A compelling and innovative reflection on the way photography captures and condenses time
Two photographs, connected by a ladder, separated by a century. First, William Henry Fox Talbot photographed a faithfully realistic image of a ladder against a haystack in the English countryside.One hundred years later, an anonymous photographer captured another ladder, “photographed” alongside an incinerated man by the blinding light of the atomic bomb. These two images underpin a poetic and theoretical reflection on the origins of photographic technique, the imaginative power of montage, and the relation of photography to time itself in Jean-Christophe Bailly’s The Instant and Its Shadow, translated into English for the very first time.

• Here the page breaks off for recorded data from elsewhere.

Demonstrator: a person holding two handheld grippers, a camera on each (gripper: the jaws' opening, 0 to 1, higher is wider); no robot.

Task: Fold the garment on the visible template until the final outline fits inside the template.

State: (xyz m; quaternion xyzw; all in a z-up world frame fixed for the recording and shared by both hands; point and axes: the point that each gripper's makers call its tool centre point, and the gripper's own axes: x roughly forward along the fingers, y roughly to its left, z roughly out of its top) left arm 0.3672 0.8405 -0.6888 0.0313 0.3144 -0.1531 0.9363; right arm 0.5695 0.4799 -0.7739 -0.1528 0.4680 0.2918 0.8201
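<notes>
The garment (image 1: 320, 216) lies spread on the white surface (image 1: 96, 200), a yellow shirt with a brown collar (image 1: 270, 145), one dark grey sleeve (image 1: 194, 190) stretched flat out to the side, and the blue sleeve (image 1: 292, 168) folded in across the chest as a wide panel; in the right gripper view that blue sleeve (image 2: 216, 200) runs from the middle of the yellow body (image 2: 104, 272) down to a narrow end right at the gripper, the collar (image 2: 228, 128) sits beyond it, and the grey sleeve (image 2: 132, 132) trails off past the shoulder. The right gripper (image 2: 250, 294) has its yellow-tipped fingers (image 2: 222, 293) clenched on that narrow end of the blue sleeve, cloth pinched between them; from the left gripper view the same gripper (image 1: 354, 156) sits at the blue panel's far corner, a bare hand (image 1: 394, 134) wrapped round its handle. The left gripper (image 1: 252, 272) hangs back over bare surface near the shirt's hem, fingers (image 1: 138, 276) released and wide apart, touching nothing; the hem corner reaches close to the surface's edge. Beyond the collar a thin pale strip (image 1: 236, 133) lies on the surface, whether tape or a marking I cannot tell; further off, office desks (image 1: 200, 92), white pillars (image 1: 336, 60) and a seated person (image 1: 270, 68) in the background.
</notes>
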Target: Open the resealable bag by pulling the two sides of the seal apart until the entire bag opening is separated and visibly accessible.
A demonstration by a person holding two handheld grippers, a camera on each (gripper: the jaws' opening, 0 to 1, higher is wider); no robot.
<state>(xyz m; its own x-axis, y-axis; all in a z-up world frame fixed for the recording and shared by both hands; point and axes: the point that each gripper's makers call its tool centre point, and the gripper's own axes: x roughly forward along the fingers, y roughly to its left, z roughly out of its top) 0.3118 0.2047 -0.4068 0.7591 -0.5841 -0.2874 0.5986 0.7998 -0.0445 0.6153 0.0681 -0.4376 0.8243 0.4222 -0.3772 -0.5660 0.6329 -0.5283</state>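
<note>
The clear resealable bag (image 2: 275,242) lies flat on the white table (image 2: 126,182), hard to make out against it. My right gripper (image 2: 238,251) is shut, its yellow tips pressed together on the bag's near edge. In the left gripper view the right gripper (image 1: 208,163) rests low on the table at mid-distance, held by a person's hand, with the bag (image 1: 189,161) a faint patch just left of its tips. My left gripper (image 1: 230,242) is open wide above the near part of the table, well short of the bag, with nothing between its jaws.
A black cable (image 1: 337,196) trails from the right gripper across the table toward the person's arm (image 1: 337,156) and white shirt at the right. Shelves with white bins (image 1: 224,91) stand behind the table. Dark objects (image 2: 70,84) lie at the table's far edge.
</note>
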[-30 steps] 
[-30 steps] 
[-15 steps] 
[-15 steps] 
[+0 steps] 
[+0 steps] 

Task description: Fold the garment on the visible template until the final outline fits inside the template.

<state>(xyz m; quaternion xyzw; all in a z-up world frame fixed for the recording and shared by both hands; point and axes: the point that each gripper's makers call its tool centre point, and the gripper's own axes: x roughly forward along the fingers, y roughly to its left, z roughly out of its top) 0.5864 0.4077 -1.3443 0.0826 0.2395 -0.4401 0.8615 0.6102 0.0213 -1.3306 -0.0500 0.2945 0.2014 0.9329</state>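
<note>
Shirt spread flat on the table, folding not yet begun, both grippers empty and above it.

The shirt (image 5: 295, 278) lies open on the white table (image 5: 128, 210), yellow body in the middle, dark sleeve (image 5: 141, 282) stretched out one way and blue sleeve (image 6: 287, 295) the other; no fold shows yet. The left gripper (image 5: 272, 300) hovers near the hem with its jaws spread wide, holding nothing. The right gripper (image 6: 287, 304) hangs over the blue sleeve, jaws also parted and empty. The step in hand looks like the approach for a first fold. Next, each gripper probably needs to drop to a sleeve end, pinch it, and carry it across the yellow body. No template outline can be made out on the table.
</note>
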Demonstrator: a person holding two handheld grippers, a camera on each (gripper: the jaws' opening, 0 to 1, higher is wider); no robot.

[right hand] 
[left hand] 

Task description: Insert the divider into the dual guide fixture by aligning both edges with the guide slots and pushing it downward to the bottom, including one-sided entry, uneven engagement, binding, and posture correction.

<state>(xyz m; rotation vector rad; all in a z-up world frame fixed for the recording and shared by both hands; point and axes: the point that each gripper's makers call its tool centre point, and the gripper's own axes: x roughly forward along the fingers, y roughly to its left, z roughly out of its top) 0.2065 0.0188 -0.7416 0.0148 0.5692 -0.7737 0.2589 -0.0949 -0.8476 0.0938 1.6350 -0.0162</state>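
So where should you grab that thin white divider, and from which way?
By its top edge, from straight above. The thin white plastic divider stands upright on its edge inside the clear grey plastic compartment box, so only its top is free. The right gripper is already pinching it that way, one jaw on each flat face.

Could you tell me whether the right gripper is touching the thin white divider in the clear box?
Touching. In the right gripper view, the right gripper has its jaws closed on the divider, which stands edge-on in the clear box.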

A rare find of intellectual caliber and theoretical rigor, The Instant and Its Shadow pursues a unique and powerful reflection on the first hundred years of photography’s history and on the essence of the photographic art in general. Inspired by the unexpected coming together of these two iconic images, the book begins by retracing Talbot’s invention of the photographic calotype in the early nineteenthcentury, highlighting the paradox that saw Talbot wishing to imitate the representative arts of painting and drawing while simultaneously liberating the image from any imitative paradigm. This analysis leads Bailly to elucidate photography’s relation to material and visual reality. A meditation on photography’s seeming ability to stop time follows, concluding with the photographs of Hiroshima and the photographic nature of the atomic bomb.
Building on an inspired juxtaposition of The Haystack with the Hiroshima photographs, the book becomes a testament to the potency of photomontage, arguing that “the more singular an image, the greater its connective power.” Bailly’s book is at once a lyrical homage to some of the founding texts of photographic theory and a startling reminder of the uncanny power of photography itself. Part theoretical reflection, part lyrical reverie, The Instant and Its Shadow is packed with profound and stellar insights about the medium.